Like with most things that break me, I never saw it coming.
This time, the words came in the form of a letter. A smattering of broken sentences and life had come undone. My heart shattered, falling like sand through my fingers. Even if I were to gather the remaining pieces, mend them together through tears and time, I would never be the same.
In these moments, when my heart is breaking, sometimes I find it hard to sing. And to my surprise, it is these very slivers of time of heartbreak when it is vitally important to keep singing.
Why do we sing as part of our worship?
If you’ve ever participated in on a Sunday morning with Discovery, you’ve probably discovered the pattern to our services:
I love singing. I love hearing music. I love worshiping God in this form; where lyrics and melody unite. And when I stand in midst of the church and hear the voices rise in praise of God, it’s a picture of eternity in heaven.
Yes, I am a musician. I play for the worship team. I’m practically unrecognizable without a piano attached to my fingers. It shouldn’t be a surprise that I would want more songs!
But the question does come up, especially when I share with others what it means to play for a rock band for a church in Tacoma:
Why do we sing on Sundays?
Music in our world serves many purposes. It enhances a scene in a movie. It serves as a background in our stores or even while we do chores at home. It heals us when we are sad (because sad songs say so much) and moves us to our feet in celebration (and party like it’s 1999).

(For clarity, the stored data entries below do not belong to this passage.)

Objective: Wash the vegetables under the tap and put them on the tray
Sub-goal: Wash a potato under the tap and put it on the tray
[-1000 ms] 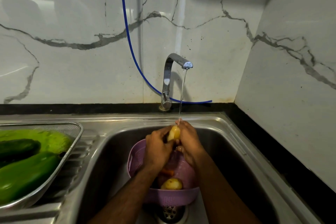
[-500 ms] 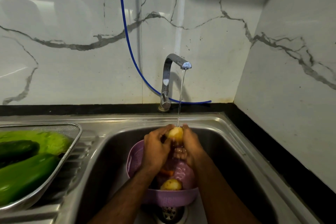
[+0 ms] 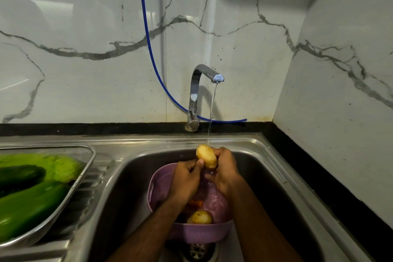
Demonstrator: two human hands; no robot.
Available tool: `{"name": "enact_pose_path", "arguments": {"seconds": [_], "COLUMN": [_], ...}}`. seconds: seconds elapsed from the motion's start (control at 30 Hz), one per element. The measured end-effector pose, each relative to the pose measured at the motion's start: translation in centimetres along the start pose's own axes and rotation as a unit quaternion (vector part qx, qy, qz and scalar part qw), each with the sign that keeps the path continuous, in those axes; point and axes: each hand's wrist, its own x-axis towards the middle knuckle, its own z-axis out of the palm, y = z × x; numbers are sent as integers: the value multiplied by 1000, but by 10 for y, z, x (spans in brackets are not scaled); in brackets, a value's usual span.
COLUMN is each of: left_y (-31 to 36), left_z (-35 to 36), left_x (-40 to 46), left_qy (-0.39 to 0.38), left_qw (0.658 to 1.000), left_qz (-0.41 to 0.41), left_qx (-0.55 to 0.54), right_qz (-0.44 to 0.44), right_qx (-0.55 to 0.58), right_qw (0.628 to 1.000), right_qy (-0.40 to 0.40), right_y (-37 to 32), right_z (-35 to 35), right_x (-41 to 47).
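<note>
Yellow potato [image 3: 206, 156] sits now higher and more upright than before, under the tap [image 3: 204, 91] water, above the purple colander [image 3: 197, 234]; my left hand [image 3: 186, 178] and right hand [image 3: 225, 168] curl around it.

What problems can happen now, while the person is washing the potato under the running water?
The wet potato, held high between the left hand and right hand, could slip from the grip and fall into the purple colander or the sink. The stream from the tap lands on it, so water may splash outward. The tray already holds big green vegetables, leaving little room.
</note>
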Motion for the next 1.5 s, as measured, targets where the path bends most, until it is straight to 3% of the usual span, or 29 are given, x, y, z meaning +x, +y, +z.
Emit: {"name": "enact_pose_path", "arguments": {"seconds": [0.07,0.17,0.27,0.43,0.63,0.73,0.87,1.1,1.27,1.4,1.5], "left_y": [5,6,1,-6,-1,1,0,-3,-2,1,0], "left_z": [1,0,-3,-7,-5,-5,-6,-11,-11,-9,-10], "left_x": [-2,-1,2,3,4,3,4,4,1,-1,1], "left_qy": [-21,0,21,-16,31,39,34,-24,-73,-147,-140], "left_qw": [999,995,996,999,997,996,996,996,983,958,935], "left_qz": [-6,-18,-5,35,74,82,85,69,19,-132,-177], "left_qx": [-48,-93,-91,-12,-2,6,6,-60,-166,-208,-273], "right_qz": [3,7,-47,-117,-83,-98,-116,-73,-71,-44,-18], "right_qx": [-41,-18,-38,-74,6,-48,-108,24,12,50,76], "right_qw": [999,998,996,990,993,986,982,994,993,996,994], "right_qy": [-6,-57,-62,-29,-90,-130,-103,-75,-97,-66,-80], "right_y": [-1,-3,1,5,5,5,8,5,1,-1,-1], "right_z": [-1,-3,1,6,4,1,11,10,5,0,-1], "right_x": [-5,-8,-2,7,4,-3,-1,6,1,1,-4]}}
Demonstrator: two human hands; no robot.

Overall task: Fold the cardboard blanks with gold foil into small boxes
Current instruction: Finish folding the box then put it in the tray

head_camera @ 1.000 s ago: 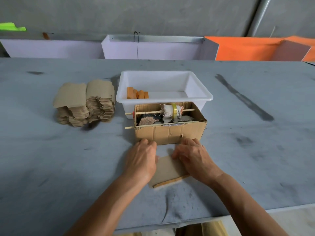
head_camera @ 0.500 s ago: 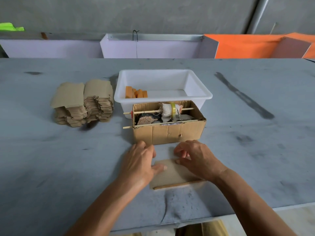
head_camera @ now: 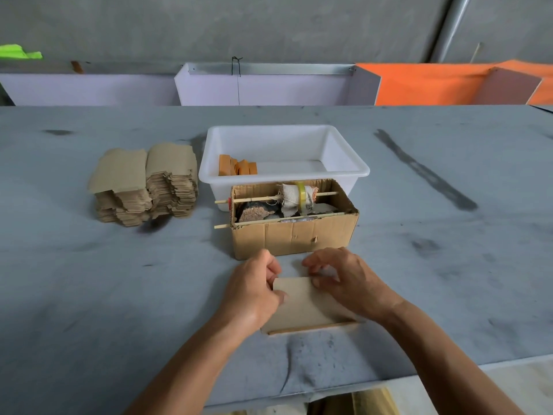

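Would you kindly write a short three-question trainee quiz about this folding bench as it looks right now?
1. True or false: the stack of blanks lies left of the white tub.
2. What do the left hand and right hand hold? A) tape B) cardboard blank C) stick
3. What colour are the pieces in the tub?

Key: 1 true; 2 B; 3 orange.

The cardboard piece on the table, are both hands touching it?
Touching. The head view shows the left hand gripping the left edge of the cardboard blank, and the right hand with fingertips pressed on its top right corner.
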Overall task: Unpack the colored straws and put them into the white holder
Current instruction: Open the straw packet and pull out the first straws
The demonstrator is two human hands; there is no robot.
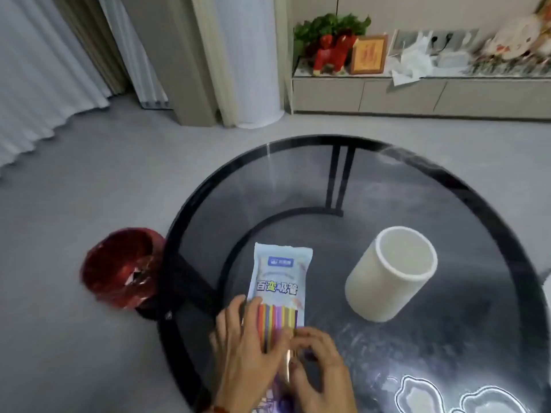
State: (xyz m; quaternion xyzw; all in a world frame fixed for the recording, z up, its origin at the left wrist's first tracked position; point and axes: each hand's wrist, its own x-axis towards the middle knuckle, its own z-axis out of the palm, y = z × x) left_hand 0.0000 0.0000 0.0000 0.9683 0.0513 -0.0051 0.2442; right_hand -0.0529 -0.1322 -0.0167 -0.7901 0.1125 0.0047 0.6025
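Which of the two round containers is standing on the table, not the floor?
The white holder, open-topped and right of the straw pack. The red bin sits on the floor left of the table.

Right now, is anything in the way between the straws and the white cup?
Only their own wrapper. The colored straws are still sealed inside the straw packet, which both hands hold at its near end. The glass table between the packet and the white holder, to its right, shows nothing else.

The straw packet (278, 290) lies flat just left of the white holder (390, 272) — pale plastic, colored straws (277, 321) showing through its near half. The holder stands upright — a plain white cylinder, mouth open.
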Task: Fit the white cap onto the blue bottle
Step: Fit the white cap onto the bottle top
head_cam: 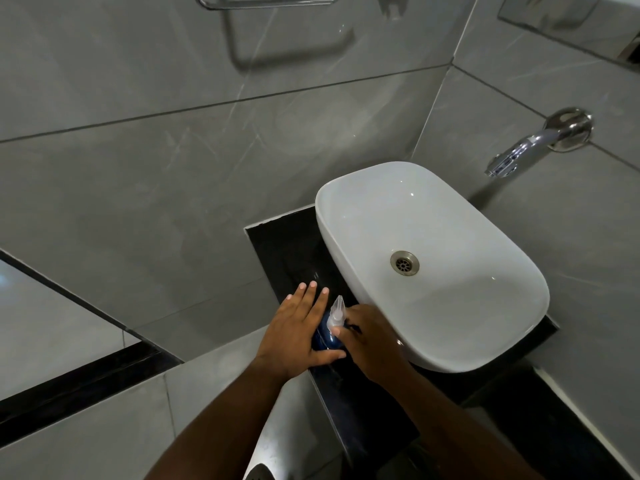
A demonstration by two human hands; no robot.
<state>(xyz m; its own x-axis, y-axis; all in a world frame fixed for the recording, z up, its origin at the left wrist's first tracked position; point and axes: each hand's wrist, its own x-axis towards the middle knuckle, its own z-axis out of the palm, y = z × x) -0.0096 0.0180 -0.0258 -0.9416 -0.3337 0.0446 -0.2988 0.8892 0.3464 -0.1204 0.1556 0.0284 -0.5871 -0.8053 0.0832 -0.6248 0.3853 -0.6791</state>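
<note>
The blue bottle stands on the black counter, just left of the basin, mostly hidden between my hands. A white, translucent pointed cap sits at its top. My left hand rests flat against the bottle's left side with fingers stretched forward and the thumb under its base. My right hand curls around the bottle's neck from the right, with a fingertip on the cap's lower rim. Whether the cap is seated on the neck is hidden.
A white oval basin with a metal drain takes up the counter's right part. A chrome spout juts from the grey tiled wall. A towel ring hangs above.
</note>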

Music is also a topic of conversation: favorites, dislikes, proof of fandom through a collection of concert tickets. Some people need it to fall asleep at night. Others can’t live without music near their vicinity, headphones permanently attached to their ears.
In sum, Music is more than a way of life. Music provokes our emotions and helps us communicate what we feel, think, and describes the core of who we are.
Even our heartbeats are a song.
What does that have to do with Sundays? Do we have to sing songs?
Unlike the music we consume in our world, this music isn’t primarily for us to feel something about God. We don’t sing just to get our hearts prepared to hear God’s word in a sermon. Although worship music allows the Spirit to move in us, and we sometimes feel something deep when we hear familiar worship songs, I posit that we sing for another reason.
We sing songs because in doing so, we declare the story of the truth of God. When those words are paired with music, the truth is embedded in our hearts – especially the times when we can’t feel it.
Back to my moment with heartbreak:
I kept the letter with me, even bringing it with me the following week to church. I had shoved it deep into my bag, but rediscovered the proof of rejection when I sat down in the green folding chair of our church sanctuary.
Heart rent, I crumpled the letter in my hands. It didn’t stop the unraveling of my life. At that moment, I knew I couldn’t fix it. I didn’t know how, where to begin. As I am wont to do, I wanted to run away. The sobs lodged in my throat, choking me with sorrow.
Despite everything, I heard the congregation around me sing. These words surrounded me, lifted my head to see the One I can cry out to.
And with the words of this song, I remembered that He is still good.
I still couldn’t sing, but everyone around me still could. And whether they knew me or not, the truth of their words, married with a sweet melody, made its way to my soul, mending my broken heart.
Because they were singing God’s story, I was surrounded by the truth of God’s love.
This is what happens when we sing. Yes, we are bringing glory to God in song. And yes, the Holy Spirit prepares our hearts to hear from God as we sing. But I maintain that what I learned that heartbroken Sunday was that when we sing of God’s glory, we also minister to each other.
When we sing, we help each other remember God.
I walked away from that service, the sermon at the edge of memory, but the song remained, resounding in my heart.